= DATA EXCERPT =
--
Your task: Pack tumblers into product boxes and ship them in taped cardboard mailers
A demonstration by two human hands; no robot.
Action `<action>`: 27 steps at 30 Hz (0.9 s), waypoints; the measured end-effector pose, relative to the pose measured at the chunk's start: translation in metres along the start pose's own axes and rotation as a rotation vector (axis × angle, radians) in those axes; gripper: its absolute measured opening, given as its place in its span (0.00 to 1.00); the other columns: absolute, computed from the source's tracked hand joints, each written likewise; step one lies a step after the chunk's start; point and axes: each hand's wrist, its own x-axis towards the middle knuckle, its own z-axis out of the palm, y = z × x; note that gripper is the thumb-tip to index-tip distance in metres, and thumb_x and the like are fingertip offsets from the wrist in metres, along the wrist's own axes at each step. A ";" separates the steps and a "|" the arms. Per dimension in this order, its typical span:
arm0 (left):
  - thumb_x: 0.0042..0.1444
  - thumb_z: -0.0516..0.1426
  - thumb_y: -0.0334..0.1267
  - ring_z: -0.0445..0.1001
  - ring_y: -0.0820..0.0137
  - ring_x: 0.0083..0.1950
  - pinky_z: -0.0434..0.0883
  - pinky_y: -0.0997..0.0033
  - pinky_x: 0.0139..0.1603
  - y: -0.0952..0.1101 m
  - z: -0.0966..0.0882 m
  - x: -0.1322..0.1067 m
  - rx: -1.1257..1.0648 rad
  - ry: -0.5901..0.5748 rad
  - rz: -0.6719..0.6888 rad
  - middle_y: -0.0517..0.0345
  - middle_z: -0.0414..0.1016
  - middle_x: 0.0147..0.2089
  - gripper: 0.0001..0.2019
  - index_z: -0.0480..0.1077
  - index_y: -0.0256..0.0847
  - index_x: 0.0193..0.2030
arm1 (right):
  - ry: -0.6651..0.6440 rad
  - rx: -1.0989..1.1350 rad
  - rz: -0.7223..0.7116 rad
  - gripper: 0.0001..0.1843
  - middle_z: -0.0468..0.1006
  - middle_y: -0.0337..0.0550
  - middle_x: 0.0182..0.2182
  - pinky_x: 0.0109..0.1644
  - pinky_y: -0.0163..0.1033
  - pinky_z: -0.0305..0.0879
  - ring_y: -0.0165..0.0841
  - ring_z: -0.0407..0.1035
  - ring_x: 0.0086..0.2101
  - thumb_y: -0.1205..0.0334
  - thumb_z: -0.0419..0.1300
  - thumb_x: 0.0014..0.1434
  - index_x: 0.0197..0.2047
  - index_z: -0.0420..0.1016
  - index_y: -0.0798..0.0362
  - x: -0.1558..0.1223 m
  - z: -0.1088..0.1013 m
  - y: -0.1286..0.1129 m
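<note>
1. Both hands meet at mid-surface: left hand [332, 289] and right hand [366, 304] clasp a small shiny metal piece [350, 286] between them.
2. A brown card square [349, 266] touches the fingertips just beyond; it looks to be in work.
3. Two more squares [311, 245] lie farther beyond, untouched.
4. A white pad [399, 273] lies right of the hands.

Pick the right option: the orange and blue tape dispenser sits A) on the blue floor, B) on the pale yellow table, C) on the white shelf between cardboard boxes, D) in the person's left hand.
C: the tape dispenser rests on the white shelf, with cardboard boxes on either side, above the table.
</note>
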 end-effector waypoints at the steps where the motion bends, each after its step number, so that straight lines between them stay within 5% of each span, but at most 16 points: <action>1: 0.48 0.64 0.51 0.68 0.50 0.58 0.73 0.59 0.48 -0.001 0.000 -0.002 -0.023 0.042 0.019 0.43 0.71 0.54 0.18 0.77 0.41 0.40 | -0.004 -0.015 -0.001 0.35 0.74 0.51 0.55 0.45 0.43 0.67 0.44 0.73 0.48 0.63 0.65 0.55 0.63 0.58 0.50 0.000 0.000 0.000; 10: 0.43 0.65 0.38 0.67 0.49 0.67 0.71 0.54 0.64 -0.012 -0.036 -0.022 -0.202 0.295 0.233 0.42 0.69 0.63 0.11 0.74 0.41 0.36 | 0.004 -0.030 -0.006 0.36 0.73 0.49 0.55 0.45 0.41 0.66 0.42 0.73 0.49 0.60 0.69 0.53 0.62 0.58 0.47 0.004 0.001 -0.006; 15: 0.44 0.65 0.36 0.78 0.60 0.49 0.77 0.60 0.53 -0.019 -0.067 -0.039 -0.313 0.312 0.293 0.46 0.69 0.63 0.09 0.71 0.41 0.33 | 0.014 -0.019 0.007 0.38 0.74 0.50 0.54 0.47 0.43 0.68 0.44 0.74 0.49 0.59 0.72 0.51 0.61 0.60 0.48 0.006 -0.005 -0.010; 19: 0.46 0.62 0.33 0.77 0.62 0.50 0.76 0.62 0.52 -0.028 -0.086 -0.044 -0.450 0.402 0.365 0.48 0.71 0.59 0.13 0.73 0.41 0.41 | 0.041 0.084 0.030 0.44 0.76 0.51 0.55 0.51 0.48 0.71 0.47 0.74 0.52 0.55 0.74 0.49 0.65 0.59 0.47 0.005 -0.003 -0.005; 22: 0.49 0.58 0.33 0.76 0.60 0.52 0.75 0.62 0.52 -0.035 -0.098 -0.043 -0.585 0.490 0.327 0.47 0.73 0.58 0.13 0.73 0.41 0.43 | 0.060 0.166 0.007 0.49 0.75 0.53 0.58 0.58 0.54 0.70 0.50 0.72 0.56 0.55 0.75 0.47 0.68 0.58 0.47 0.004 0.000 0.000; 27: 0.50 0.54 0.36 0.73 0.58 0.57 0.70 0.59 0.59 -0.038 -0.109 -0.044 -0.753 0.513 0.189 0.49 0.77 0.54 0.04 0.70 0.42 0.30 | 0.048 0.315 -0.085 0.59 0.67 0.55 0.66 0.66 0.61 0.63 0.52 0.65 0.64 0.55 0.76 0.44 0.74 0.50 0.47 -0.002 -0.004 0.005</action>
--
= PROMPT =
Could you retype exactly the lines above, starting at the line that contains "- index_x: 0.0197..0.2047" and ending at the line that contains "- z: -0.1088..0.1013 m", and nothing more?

= RESPONSE BELOW =
  - index_x: 0.0197..0.2047
  - index_z: -0.0420..0.1016
  - index_y: -0.0798..0.0362
  - x: -0.1558..0.1223 m
  - z: -0.1088..0.1013 m

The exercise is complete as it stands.